### WHAT TO WORK ON
Return the following from the records below: each line, word for word, starting with the line that contains "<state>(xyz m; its" and going on through the line that contains "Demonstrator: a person", with nothing outside that range.

[[ EXCERPTED DATA open ]]

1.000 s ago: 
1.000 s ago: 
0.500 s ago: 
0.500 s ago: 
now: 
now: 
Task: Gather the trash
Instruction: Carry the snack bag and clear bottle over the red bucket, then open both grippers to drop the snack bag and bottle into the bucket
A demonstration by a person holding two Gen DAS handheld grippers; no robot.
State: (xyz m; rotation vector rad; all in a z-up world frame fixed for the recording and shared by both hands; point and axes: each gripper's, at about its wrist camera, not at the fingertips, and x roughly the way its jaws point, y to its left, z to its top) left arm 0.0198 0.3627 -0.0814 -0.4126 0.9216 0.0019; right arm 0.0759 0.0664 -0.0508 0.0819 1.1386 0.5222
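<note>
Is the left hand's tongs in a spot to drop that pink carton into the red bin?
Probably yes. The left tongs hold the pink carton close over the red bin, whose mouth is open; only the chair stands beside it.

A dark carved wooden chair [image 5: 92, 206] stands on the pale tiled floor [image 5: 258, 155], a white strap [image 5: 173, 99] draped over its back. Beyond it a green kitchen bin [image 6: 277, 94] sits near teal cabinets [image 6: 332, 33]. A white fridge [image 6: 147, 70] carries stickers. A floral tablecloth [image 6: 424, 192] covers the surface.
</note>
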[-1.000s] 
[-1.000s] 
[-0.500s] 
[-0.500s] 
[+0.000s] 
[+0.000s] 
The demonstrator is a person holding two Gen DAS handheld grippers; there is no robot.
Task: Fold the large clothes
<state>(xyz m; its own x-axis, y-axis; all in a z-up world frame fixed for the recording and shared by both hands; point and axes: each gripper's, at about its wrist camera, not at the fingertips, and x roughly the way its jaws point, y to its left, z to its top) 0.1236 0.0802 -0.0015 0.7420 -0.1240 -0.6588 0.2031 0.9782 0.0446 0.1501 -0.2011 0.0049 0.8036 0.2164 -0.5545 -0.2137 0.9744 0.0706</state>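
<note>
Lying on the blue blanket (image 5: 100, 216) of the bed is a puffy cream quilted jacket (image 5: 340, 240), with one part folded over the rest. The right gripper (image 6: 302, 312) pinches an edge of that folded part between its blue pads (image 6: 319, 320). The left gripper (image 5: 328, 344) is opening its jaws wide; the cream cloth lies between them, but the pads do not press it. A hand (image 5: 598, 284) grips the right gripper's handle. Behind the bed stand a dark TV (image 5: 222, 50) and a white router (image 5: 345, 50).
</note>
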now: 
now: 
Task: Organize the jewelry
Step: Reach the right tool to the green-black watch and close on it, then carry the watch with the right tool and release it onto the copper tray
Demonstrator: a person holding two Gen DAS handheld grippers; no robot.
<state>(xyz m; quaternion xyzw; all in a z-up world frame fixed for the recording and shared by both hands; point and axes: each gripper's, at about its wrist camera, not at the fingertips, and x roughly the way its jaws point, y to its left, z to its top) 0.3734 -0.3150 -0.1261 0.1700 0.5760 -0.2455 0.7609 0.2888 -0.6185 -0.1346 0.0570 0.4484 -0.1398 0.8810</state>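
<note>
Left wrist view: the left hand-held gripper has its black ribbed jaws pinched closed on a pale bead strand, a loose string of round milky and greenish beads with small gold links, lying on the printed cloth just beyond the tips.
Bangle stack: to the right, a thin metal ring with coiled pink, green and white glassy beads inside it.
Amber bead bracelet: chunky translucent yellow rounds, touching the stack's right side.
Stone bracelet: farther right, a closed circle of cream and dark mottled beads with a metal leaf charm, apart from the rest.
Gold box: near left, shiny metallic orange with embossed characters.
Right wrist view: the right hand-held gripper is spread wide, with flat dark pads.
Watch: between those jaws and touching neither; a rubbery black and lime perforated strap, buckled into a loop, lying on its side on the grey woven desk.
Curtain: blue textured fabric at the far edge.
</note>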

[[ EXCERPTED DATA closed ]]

### ANSWER BELOW
<state>(xyz m; its own x-axis, y-axis; all in a z-up world frame fixed for the recording and shared by both hands; point and axes: each gripper's, at about its wrist camera, not at the fingertips, and x roughly the way its jaws point, y to its left, z to its top) 0.1236 0.0802 -0.0015 0.7420 -0.1240 -0.6588 0.2031 0.9782 0.0446 0.1501 -0.2011 0.0049 0.8036 0.2164 -0.5545 -0.2137 0.9744 0.0706</state>
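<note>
Lying on the blue blanket (image 5: 100, 216) of the bed is a puffy cream quilted jacket (image 5: 340, 240), with one part folded over the rest. The right gripper (image 6: 302, 312) pinches an edge of that folded part between its blue pads (image 6: 319, 320). The left gripper (image 5: 328, 344) is opening its jaws wide; the cream cloth lies between them, but the pads do not press it. A hand (image 5: 598, 284) grips the right gripper's handle. Behind the bed stand a dark TV (image 5: 222, 50) and a white router (image 5: 345, 50).
</note>
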now: 
now: 
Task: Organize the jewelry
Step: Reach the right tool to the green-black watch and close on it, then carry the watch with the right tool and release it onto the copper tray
Demonstrator: a person holding two Gen DAS handheld grippers; no robot.

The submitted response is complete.